Catarina e Leon-14
A porta se fechou atrás de Leon e tudo imediatamente mudou para mim. Fiquei parada no mesmo lugar, sentada na cama, olhando para a porta fechada enquanto o silêncio se espalhava pelo ambiente. Era estranho me senti assim porque tinha sido eu quem pediu distância. Estranho porque tinha sido eu quem dissera que precisava de um tempo.
Ainda assim, quando Leon saiu carregando um travesseiro e algumas roupas, algo dentro de mim se encolheu. Eu não o impedi. Mas vê-lo sair daquele quarto fez tudo parecer mais definitivo, mais doloroso. E quando olhei ao redor o quarto parecia tão silencioso. Eu estava magoada e tinha motivos para estar. E ainda sentia aquela sensação desagradável no peito quando lembrava de tudo. Mas mesmo não querendo, eu sentia falta dele.
Em qualquer outra noite eu ouviria Leon tomando banho, mexendo nas gavetas ou reclamando porque havia se deitado em cima dos livros que eu colocava sobre a cama. Mas naquela noite havia apenas silêncio e um vazio enorme.
Me levantei da cama e fui até a varanda. A noite estava fresca, porém quieta e escura. Voltei para dentro e fechei a porta da varanda. Olhei para a cama enorme e resolvi pegar um livro sobre o criado-mudo. Era um romance qualquer. Abri em uma página aleatória, comecei a ler, voltei para a primeira, li novamente. Cheguei ao fim do parágrafo sem entender uma única palavra. Então joguei o livro sobre o criado-mudo. Quando olhei para o relógio vi que não era tão tarde.
Me levantei novamente, fui até o banheiro, lavei o rosto e voltei para a cama. Por fim apaguei a luz principal. Apenas o abajur permaneceu aceso. Aos poucos o cansaço começou a me vencer e meu corpo foi ficando pesado.

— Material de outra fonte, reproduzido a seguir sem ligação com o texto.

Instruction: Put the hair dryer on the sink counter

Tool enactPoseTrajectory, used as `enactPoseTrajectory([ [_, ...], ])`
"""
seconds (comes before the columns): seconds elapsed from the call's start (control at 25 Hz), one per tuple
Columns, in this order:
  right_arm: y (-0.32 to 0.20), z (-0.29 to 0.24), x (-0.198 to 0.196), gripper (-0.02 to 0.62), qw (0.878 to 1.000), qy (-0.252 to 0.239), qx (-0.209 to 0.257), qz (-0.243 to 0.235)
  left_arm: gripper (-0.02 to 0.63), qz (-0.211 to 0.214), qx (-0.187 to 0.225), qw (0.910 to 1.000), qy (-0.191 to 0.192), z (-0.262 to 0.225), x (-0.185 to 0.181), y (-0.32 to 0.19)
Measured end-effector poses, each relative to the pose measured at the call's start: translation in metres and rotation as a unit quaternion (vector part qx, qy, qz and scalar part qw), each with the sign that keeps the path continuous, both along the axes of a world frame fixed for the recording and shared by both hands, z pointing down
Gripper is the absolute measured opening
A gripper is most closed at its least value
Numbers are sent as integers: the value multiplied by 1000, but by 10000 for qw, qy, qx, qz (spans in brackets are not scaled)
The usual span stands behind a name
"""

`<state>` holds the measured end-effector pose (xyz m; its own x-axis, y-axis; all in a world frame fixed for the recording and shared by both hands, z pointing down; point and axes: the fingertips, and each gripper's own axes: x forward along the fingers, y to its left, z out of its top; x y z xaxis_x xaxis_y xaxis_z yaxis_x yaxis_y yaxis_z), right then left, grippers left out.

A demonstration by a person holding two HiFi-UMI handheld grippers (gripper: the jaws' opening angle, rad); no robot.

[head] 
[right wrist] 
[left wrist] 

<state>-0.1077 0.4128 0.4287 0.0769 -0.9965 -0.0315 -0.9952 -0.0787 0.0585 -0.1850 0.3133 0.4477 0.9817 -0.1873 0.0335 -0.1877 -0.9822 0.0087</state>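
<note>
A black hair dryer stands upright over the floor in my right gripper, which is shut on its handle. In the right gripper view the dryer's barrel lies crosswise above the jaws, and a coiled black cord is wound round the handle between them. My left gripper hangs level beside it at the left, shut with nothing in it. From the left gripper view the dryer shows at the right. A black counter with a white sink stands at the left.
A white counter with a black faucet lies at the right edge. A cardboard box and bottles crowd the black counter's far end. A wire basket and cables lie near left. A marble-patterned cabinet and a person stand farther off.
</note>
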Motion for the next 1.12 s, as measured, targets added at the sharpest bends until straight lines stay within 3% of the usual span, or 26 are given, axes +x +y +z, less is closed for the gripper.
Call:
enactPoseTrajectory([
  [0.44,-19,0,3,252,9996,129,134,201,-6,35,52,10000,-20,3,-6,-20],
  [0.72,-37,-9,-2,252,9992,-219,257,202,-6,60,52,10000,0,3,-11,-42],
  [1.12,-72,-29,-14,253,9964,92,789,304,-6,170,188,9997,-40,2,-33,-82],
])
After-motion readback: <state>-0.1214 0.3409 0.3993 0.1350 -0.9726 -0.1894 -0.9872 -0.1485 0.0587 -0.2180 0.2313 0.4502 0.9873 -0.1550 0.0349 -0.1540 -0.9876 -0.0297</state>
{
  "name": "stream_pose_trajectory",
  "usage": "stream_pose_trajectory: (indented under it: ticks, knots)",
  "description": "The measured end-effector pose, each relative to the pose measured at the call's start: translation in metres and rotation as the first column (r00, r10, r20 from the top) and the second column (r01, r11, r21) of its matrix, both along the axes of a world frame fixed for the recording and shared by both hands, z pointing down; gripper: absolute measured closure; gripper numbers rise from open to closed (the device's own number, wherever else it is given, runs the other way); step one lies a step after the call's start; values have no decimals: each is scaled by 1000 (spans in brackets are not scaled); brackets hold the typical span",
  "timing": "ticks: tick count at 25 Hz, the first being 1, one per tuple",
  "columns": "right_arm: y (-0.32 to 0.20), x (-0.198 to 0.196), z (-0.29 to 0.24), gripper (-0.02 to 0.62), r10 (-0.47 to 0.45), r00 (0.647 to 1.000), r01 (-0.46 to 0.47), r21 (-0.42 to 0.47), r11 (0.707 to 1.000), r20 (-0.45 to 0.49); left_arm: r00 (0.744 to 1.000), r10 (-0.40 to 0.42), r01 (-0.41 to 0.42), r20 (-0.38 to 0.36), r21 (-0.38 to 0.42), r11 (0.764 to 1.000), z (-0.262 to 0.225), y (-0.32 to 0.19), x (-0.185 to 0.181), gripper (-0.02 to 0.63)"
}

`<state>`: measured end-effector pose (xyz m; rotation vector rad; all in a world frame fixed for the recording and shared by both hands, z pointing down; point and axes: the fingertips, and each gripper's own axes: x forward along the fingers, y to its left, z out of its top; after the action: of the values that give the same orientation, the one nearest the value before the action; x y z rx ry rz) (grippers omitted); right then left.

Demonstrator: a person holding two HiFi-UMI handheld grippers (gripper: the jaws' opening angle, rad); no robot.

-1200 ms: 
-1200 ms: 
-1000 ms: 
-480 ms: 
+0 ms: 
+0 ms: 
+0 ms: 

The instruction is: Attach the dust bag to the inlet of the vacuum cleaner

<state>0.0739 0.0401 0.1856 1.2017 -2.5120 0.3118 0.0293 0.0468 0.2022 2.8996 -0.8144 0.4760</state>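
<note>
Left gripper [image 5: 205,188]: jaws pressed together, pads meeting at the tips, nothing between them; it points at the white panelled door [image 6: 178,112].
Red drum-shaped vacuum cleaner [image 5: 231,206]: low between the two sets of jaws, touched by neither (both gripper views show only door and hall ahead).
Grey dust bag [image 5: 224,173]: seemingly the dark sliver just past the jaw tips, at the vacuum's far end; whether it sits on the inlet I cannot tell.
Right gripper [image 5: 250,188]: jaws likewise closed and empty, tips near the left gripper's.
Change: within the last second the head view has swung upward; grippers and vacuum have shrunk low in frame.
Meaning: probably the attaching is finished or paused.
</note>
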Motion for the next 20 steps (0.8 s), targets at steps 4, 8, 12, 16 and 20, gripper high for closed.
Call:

Em algum lugar um grilo cantava. Virei de lado, aconcheguei o rosto no travesseiro e finalmente adormeci. Não sei quanto tempo se passou. Mas então ouvi um grito agudo e desesperado:
— MAMÃE!
Meus olhos se abriram no mesmo instante e o coração disparou. Me sentei na cama tão rápido que o lençol escorregou para o chão. Outro grito ecoou pelo corredor. Mais alto. Mais desesperado.
— MAMÃE!
E então eu saltei da cama e saí correndo em direção à porta. Porque alguma coisa estava errada. E minha filha estava chorando.
Empurrei a porta do quarto dela e tropecei no tapete.
— Olivia! — Chamei alto.
A luz do abajur em formato de lua estava acesa, espalhando uma iluminação suave pelo quarto. Vi Olivia sentada na cama. Os cabelos grudados na testa suada, o pijama molhado de suor e os olhos arregalados, assustados.
— Meu amor!
Sentei na cama e a puxei imediatamente para os meus braços. Olivia se agarrou a mim como se tivesse medo de que eu desaparecesse.
— Mamãe...
— Está tudo bem. Está tudo bem. Eu estou aqui.
Passei a mão pelos cabelos dela. Beijei sua testa, fiz carinho no seu rosto. Ela tremia levemente. Não de febre. Era de medo. Foi então que ouvi passos correndo pelo corredor e segundos depois Leon apareceu na porta. O cabelo desalinhado, a expressão de puro pânico.
— O que aconteceu? — perguntou.— O braço está doendo?
Olivia imediatamente estendeu o braço sem o gesso na direção dele.
— Não é o braço, papai...
Leon atravessou o quarto em dois passos. Sentou-se do outro lado da cama. E passou a mão nas costas dela.
— Ei, princesa...
— Eu fiquei com medo, papai.
A voz dela saiu pequena e tão fragilizada que meu coração apertou.
— Foi um pesadelo? — perguntei.
Ela fez que sim. Os olhos se enchendo de lágrimas novamente.
— Muito feio.
— Quer contar para a mamãe?
Olivia balançou a cabeça negativamente.
Eu conhecia aquela sensação. Quando era criança também tive pesadelos assim, que pareciam reais demais e continuavam assustando mesmo depois de acordar. Fiquei com tanta pena que a abracei mais forte.